It’s not ok to take something that doesn’t belong to you. If it’s not freely given, it’s not yours. Women are people. They have feelings. Don’t treat a woman any way you wouldn’t want someone to treat your mother and your daughter.
I’ve dealt with my share of abuses. Verbal, emotional, and physical. Because of this, I am in a constant state of letting go. Just when I think the pain is gone, that dark reminder creeps back up and almost paralyzes me. Every single day, I become better than the day before. I used to live in a constant state of fear and paranoia. I was molested and raped for so long that I honestly thought that the only way to receive love from a man was to offer my body.
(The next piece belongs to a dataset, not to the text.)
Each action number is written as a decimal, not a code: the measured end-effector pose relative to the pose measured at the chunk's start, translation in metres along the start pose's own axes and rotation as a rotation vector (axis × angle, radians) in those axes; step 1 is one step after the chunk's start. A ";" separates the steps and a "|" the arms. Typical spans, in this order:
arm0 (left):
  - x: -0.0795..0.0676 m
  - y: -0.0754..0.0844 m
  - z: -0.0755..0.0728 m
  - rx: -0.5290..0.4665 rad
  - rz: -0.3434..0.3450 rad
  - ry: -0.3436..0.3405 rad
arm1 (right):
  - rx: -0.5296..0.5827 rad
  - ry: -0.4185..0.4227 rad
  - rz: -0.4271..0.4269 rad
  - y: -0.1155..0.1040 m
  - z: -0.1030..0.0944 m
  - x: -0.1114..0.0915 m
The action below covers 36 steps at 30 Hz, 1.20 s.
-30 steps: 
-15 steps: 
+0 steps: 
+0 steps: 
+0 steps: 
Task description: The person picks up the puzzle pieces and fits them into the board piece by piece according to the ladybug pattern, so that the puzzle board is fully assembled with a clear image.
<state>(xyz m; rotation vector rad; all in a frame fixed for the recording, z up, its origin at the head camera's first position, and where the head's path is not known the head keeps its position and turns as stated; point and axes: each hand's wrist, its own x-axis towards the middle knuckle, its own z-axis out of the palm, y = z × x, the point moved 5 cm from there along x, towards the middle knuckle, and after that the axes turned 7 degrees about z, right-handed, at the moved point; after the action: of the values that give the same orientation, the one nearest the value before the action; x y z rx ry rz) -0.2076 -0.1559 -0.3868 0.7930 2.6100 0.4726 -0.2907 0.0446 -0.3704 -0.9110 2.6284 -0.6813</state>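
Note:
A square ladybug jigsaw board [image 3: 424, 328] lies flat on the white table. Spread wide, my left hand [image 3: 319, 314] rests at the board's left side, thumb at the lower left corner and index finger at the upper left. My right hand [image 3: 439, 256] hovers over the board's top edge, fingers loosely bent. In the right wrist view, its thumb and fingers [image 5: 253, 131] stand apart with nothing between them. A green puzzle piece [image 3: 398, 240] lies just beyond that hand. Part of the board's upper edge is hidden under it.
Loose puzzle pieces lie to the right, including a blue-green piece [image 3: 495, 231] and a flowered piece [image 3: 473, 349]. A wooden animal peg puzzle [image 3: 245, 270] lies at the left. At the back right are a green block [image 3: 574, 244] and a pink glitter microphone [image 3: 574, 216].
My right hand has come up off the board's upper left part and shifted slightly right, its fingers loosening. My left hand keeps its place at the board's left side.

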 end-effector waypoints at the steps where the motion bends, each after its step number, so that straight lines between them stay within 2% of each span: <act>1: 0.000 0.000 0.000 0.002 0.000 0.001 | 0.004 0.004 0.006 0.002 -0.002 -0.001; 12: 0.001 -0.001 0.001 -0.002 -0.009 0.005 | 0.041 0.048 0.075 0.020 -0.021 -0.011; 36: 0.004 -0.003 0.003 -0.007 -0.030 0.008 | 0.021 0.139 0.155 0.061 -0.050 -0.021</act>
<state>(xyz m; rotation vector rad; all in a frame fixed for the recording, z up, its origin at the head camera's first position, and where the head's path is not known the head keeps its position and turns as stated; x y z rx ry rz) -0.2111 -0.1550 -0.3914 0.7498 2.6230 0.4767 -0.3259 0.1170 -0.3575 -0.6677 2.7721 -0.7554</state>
There were no feelings attached. For a moment though, I felt important. Then when the morning came, I was nothing all over again. I became a willing doormat, a garbage receptacle. To be cursed and told that I wasn’t good enough or pretty enough to be seen in public with my “man” was a small price to pay to have somebody in my life. This is to be expected. This is the best I’ll ever have. I accepted infidelity. That only meant that I needed to step up my game. I needed to be the best ride or die chick. I’m lame, so to be a part of that “crowd” I dabbled in drugs and heavy drinking. Now I’m cool. I separated the broken Sonya from the fun Sonya, so my life was one long unhappy party. Clubbing, boozing, drugs, and sex with a huge smile on the outside while I was withering away on the inside. I knew it wasn’t right. That life never really had the right “fit”. I always wanted more, but I was so crushed by LIFE. And the worst part is, I was too afraid to tell anyone. I didn’t want pity because I felt it was MY FAULT. I didn’t want anyone to blame themselves, so I hid it for so many years. I was such a castaway, so worthless, that death wouldn’t even accept me.
And then I met the one man that had a lifelong desire to be my Ride or Die. He noticed ME. He looked beyond my facade and accepted me, right where I was, all grimy and disheveled. He didn’t make me feel like an object, and He reminded me over and over and over again just how important I am to Him. Just how much I’m LOVED! I never felt whole, complete, until I accepted Christ. I could just talk to Him about ANYTHING and He never judged me. The best thing about my Father is that if I throw my garbage, my mess, my issues on His shoulders, He gives me the strength to lift my shoulders and to stand tall and finally be proud of being just me. He validates me, so I don’t have to intertwine my soul with another and another and another to know that I am adored. I’m so thankful for Him introducing me to His design. I can’t knock His creation.
I often wonder how many other women feel this way? Abuse is never okay. You are worth so much more. The only way to stop it is to call it what it is. Rape. Molestation. Assault. Emotional Abuse. It’s all darkness. Talk about it. Ask your local church for assistance. Go to the police. Just know that YOU ARE WORTHY! You have a purpose. Enough is enough.